For Ok Soo, video games were strictly business, or at least they had been at first. The recent college grad and native of Northridge, California, had been living with her parents while dreaming of breaking into the fashion industry. Her father, a savvy businessman, planned to buy Ok Soo a boutique shop in a new shopping center under construction in nearby Westlake Village.
In the meantime, inspired by the video game boom, her parents bought a barebones arcade in Pico Rivera, southeast of downtown Los Angeles. “Why don’t you do the arcade with us until the Westlake mall is finished?” Han’s father asked. The entrepreneurial Ok Soo agreed; fashion could wait a few more months.
Ok Soo and her mother took on the day-to-day business of running the place, spending long hours amidst the noisy, flashing machines. Soon the arcade filled up with avid gamers from the Los Angeles basin. Ok Soo befriended many of them, even dating one. Ok Soo had never played video games, but knowing the ins-and-outs seemed important for business. Her mother agreed, and soon the two of them were joining their customers in rounds of Pac-Man and Galaga. During the arcade’s off-hours, Ok Soo would continue practicing. As much as she loved Pac-Man, her favorite machine was Centipede; as a designer herself, Ok Soo cherished the game’s unique aesthetics. She had fun, and she was good. Too good, maybe, when it came to men.
“Sometimes,” she admitted, “when I’m just playing with men who are friends I try to lose so their pride won’t be hurt.”
On Pico Boulevard, Ok Soo and her family would frequent C.A. Robinson & Co., an amusement industry distributorship with arcade and pinball machines. One of Ok Soo’s father’s associates, an industry insider, would come along, providing insights into why some games attracted more players than others.

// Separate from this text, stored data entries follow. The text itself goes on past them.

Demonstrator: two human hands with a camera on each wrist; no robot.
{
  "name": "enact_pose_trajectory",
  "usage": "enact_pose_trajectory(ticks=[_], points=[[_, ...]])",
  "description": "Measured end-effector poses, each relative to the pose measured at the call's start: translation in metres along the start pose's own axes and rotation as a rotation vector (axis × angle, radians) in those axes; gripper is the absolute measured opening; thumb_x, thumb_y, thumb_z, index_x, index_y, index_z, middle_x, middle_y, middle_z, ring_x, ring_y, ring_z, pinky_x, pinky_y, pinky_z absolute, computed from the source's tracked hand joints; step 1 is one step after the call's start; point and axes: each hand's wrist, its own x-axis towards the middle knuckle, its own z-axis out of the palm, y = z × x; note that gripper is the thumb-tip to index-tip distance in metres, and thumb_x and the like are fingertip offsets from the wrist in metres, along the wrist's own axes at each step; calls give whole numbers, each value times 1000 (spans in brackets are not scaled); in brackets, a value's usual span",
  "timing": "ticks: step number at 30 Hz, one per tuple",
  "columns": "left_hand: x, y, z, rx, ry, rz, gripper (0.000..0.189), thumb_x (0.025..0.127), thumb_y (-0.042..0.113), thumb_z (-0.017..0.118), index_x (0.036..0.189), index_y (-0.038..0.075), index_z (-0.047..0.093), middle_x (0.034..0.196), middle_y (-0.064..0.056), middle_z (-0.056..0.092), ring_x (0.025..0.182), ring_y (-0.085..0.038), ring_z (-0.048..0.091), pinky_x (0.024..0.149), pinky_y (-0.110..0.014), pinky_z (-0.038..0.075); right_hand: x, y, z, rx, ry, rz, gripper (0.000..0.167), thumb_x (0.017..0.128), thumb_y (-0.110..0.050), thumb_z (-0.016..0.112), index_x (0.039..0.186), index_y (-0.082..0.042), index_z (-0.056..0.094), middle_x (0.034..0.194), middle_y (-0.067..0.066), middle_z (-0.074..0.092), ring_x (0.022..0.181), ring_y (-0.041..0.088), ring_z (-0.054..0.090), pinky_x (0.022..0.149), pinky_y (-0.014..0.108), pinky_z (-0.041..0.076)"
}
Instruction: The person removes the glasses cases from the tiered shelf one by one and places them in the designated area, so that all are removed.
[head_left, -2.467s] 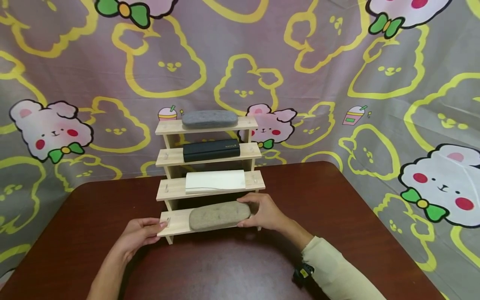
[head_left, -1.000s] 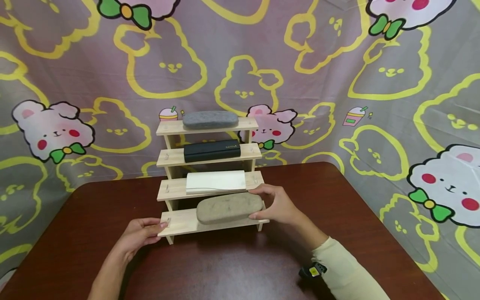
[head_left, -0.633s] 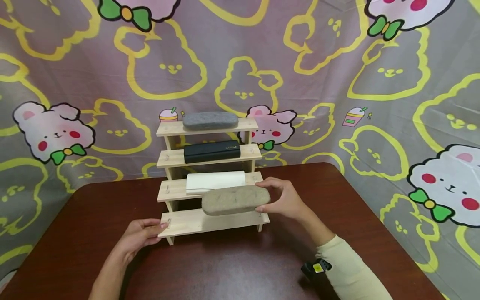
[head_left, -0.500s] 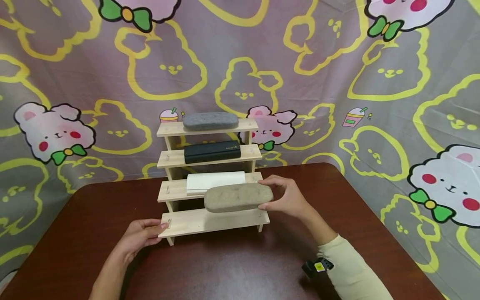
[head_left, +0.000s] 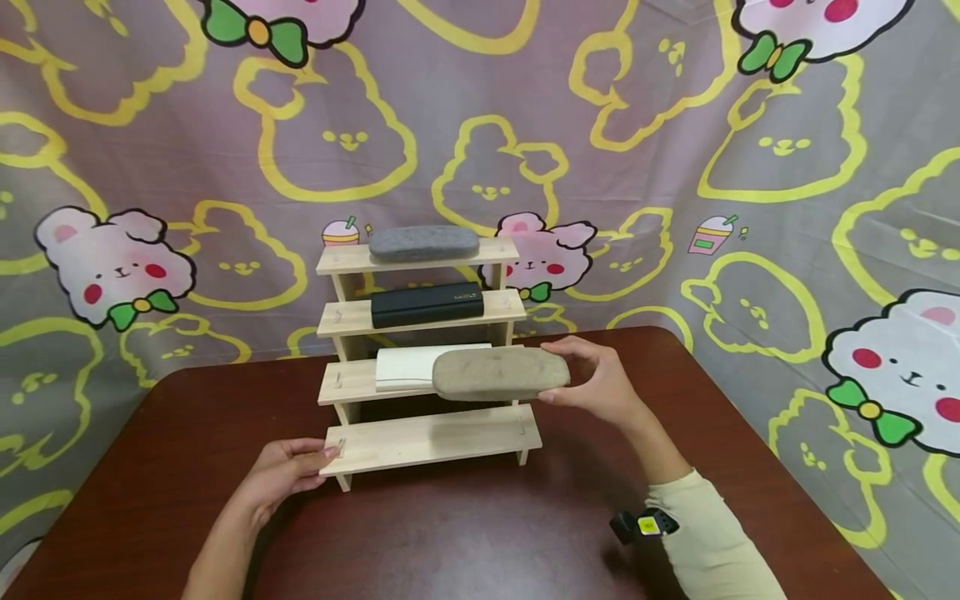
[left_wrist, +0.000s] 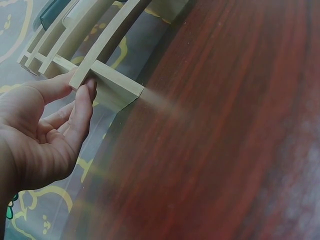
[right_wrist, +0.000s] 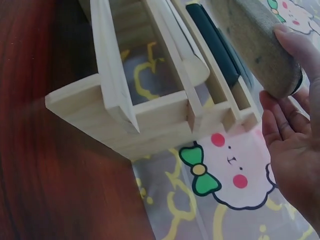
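Note:
My right hand [head_left: 600, 385] pinches one end of a khaki glasses case [head_left: 501, 375], thumb and fingers on its right end. The case hangs in the air in front of the second-lowest tier of a four-step wooden display stand [head_left: 442, 437]. Partly behind it lies a white glasses case [head_left: 405, 368] on that tier. A black case [head_left: 427, 305] rests one tier higher and a grey felt case [head_left: 424, 242] on the top. At the left end of the bottom board, my left hand [head_left: 288, 471] pinches the board's corner, as the left wrist view [left_wrist: 55, 125] also shows.
The stand is on a dark red-brown table [head_left: 435, 533] with rounded far corners. Behind and to the right hangs a grey cartoon-print curtain [head_left: 600, 100]. A black wrist device [head_left: 645, 525] is on the right forearm, by the cream sleeve [head_left: 712, 533].
My right hand has lifted the khaki glasses case off the bottom tier and moved it up and to the right. The bare bottom board now shows. My left hand has kept its hold on the stand.

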Motion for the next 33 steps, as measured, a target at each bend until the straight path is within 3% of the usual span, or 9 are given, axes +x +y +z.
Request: enact_pose_trajectory(ticks=[6, 13, 22, 33], points=[[0, 0, 1, 2, 5, -5, 54, 96, 17, 70, 133, -18, 52, 88, 5, 68, 77, -3, 66, 70, -18, 60, -1, 2, -9, -12, 54, 1, 60, 68, 7, 88, 124, 5, 68, 109, -21, 69, 98, 4, 63, 81, 17, 54], [1, 0, 1, 7, 6, -4, 54, 97, 17, 68, 134, -18, 50, 90, 4, 67, 77, -3, 65, 70, -18, 60, 1, 10, -21, 2, 190, -26, 56, 69, 11, 84, 122, 9, 68, 110, -21, 71, 108, 2, 62, 96, 14, 47], [2, -1, 0, 21, 2, -7, 53, 99, 16, 65, 136, -19, 48, 90, 3, 67, 76, -4, 64, 69, -17, 60, -2, 21, -34, 249, 304, 11, 55, 73, 24, 72, 126, 18, 60, 108, -9, 72, 88, 3, 67, 71, 17, 61], [1, -3, -1, 3, -10, 2, 51, 99, 17, 66, 134, -17, 52, 90, 4, 67, 77, -3, 65, 69, -17, 60, -5, 22, -52, 353, 482, 26, 55, 75, 29, 64, 127, 13, 62, 105, -8, 74, 91, 2, 68, 75, 13, 57]])
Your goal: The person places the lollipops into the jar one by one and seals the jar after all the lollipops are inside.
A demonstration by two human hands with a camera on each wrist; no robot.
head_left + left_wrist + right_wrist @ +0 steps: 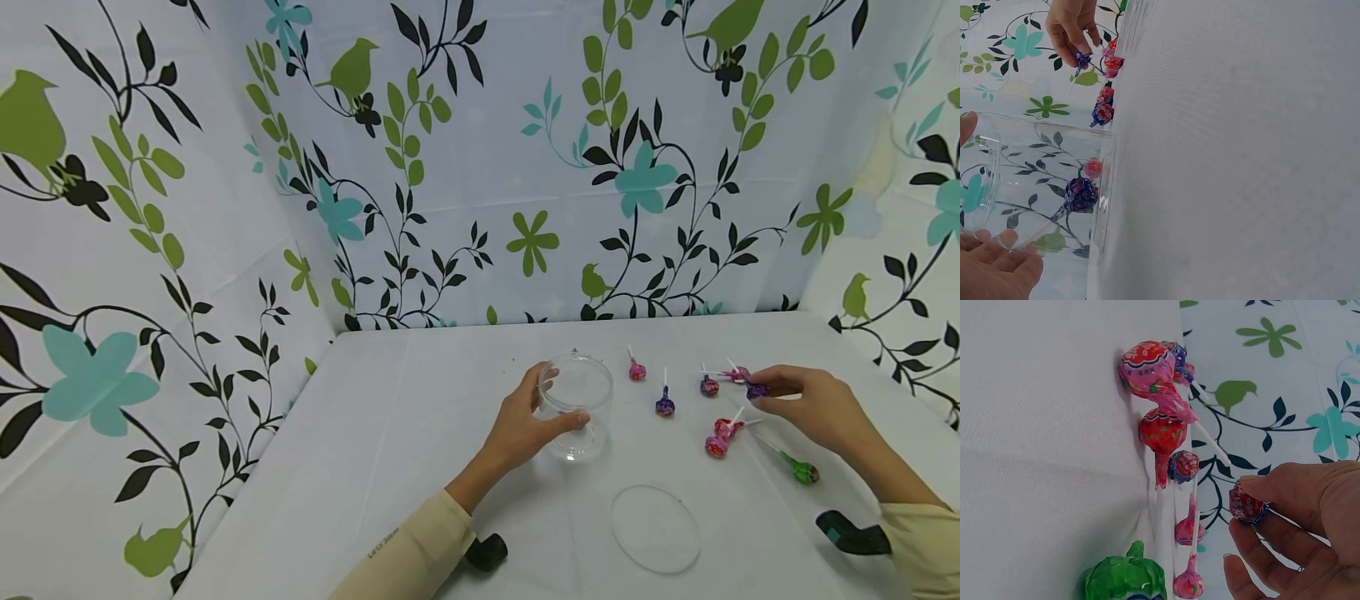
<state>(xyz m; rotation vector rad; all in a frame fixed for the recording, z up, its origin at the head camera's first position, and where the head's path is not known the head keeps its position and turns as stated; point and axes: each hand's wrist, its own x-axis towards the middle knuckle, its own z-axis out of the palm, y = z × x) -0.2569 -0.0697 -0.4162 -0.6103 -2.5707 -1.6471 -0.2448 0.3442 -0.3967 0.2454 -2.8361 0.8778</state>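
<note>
Right hand (821,410) pinches lollipop (757,390) | left hand (519,431) grips jar (577,390) (well apart) | table edge (480,329) beyond

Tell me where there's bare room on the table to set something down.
Widest: left side of the table, between its left edge and the left hand holding the jar. Smaller: the near patch between the clear ring and the green lollipop. Crowded: the right, where lollipops cluster beside the right hand.

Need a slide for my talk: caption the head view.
Left hand holding a clear container, right hand pinching a purple lollipop, more lollipops on the table.
</note>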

When C.A. Robinson & Co. sent the family a flyer about the upcoming Atari World Championships and its accompanying tradeshow, Ok Soo’s father excitedly suggested she attend. He also had caught video game fever. But since Ok Soo’s parents weren’t about to let her travel 2,000 miles alone, her mother cheerfully made the journey to Chicago with her.

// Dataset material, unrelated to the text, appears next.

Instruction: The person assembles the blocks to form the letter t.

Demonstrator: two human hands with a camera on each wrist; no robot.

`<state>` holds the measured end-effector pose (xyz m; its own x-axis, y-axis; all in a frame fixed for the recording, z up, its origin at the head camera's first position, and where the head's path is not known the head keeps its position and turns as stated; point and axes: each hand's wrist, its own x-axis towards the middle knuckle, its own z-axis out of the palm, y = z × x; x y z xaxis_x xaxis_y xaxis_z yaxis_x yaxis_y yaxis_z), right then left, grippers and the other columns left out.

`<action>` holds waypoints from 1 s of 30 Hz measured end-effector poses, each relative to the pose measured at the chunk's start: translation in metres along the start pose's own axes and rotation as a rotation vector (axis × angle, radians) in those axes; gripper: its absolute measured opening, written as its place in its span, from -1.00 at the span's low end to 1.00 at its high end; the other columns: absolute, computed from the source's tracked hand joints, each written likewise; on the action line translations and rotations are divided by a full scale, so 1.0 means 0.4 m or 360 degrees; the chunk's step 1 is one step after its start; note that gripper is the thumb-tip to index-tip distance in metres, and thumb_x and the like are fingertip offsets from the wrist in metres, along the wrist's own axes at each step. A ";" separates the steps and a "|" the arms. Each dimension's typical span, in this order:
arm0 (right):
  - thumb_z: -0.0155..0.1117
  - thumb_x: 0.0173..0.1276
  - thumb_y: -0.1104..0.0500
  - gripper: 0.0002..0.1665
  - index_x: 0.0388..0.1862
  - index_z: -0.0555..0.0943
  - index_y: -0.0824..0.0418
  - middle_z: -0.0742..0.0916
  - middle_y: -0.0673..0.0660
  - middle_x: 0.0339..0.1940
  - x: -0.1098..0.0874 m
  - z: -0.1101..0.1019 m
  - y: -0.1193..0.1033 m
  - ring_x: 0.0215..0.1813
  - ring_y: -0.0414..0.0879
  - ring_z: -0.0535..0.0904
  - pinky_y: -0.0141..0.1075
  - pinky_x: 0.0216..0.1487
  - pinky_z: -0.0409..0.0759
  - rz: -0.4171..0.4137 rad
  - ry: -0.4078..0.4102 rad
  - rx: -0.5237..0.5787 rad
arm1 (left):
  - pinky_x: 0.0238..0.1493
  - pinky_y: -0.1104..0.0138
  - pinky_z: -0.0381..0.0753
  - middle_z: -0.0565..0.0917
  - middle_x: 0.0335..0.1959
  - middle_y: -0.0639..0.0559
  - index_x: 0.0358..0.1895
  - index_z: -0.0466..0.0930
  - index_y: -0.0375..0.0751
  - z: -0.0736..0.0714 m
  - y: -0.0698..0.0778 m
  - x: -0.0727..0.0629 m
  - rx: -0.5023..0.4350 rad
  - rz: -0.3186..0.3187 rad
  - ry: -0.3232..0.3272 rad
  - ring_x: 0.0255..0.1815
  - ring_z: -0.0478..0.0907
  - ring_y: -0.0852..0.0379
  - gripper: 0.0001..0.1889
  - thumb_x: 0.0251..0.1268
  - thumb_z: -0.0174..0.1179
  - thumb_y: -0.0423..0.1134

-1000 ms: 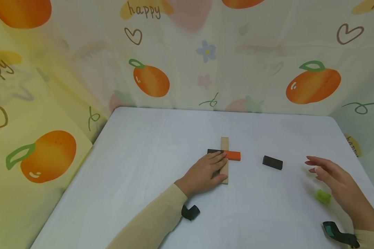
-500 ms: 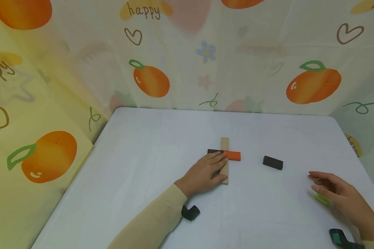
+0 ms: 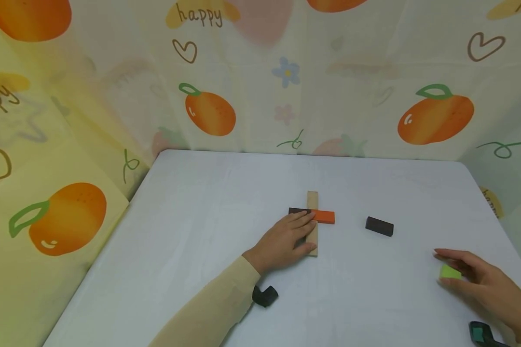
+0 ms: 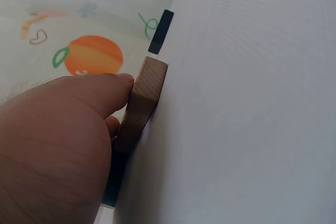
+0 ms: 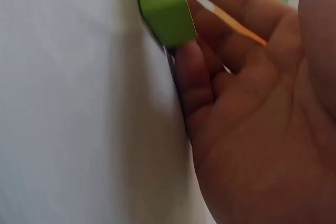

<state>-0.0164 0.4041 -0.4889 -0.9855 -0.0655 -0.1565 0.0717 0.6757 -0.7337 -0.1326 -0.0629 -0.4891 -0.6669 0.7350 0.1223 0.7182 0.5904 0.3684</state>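
Note:
My left hand (image 3: 286,240) lies over a cross of flat wooden blocks, fingers fairly straight. Its fingertips rest where a black block (image 3: 296,210) meets an orange block (image 3: 324,217). Plain wood pieces (image 3: 312,199) run crosswise, and the thumb touches the near wood block (image 4: 144,90) in the left wrist view. On the right, my right hand (image 3: 486,284) spreads around a green block (image 3: 450,272), thumb on the near side and fingers beyond. In the right wrist view the green block (image 5: 165,9) sits by the fingers, with no clear pinch on it.
A loose black block (image 3: 379,226) lies between the cross and the right hand. The white table (image 3: 208,202) ends at a back edge against a fruit-patterned cloth (image 3: 351,96). Black straps are at both wrists.
My right hand has come down and toward the near side, from above the green block to around it. The left hand and the cross have stayed put.

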 end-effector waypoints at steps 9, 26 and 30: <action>0.55 0.51 0.16 -0.36 0.46 0.57 0.32 0.56 -0.47 0.24 -0.008 -0.007 0.011 0.18 -0.69 0.36 -0.74 -0.02 0.40 -0.0131 0.0020 -0.0059 | 0.69 0.30 -0.13 0.26 0.71 -0.05 0.67 0.35 -0.23 0.000 0.001 0.001 -0.0002 0.0006 0.0013 0.74 0.09 0.03 -0.39 0.80 0.07 0.02; 0.59 0.41 0.32 -0.51 0.25 0.68 0.42 0.63 -0.27 0.03 -0.002 0.001 0.004 -0.14 -0.31 0.53 -0.61 -0.21 0.53 -0.0188 0.0218 -0.0092 | 0.69 0.30 -0.09 0.30 0.70 -0.04 0.65 0.38 -0.23 0.004 -0.008 0.006 -0.0012 0.0012 0.0042 0.73 0.11 0.05 -0.44 0.80 0.08 -0.05; 0.59 0.41 0.33 -0.52 0.25 0.68 0.43 0.62 -0.33 -0.01 0.004 0.007 0.003 -0.16 -0.34 0.51 -0.64 -0.21 0.51 -0.0190 0.0263 -0.0118 | 0.69 0.30 -0.09 0.30 0.69 -0.04 0.65 0.38 -0.24 0.006 -0.009 0.007 -0.0020 0.0013 0.0046 0.73 0.11 0.06 -0.44 0.80 0.08 -0.05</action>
<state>-0.0174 0.4028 -0.4918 -0.9986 -0.0307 0.0436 -0.0523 0.7229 -0.6890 -0.1364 -0.0622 -0.4923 -0.6665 0.7298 0.1521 0.7213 0.5798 0.3790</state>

It seemed unlikely that a young woman who had been playing video games for mere months could make headway in a competition filled with experts. But like Julie, Ok Soo had a practical reason for setting her sights on prize money. She had been in an accident and her car had been damaged. “If I win, I’d like to buy a car,” she said at the time, then seemed to think better of it: “But I’d also like to donate some money for the orphans in Korea.”
Wandering the Chicago convention center, Ok Soo chatted with other competitors while eagerly observing their gameplay. “I was not intimidated by anybody,” she says. Given her experience watching gamers in her family’s arcade, it would have been easy to spot the quiet master among the crowd: the tall, shaggy-haired Eric Ginner. The 19-year-old was already well-known in the “vid kid” community. He had flown out straight from the heart of Silicon Valley — Mountain View, California — with his eyes fixed squarely on the first place trophy.
The women had to prove they could stand toe-to-toe with a whiz like Ginner. He had been training 10 hours a week, every week. Ok Soo had played Centipede for the first time just three months before, and by comparison to Ginner had hardly practiced. And she was a fashion designer, of all things. Rumor had it that Ginner, the “video game wizard,” also identified a “glitch” in Centipede that could allow him to avoid his Bug Blaster from ever being killed. The challengers may have lost before they slid in the first quarter.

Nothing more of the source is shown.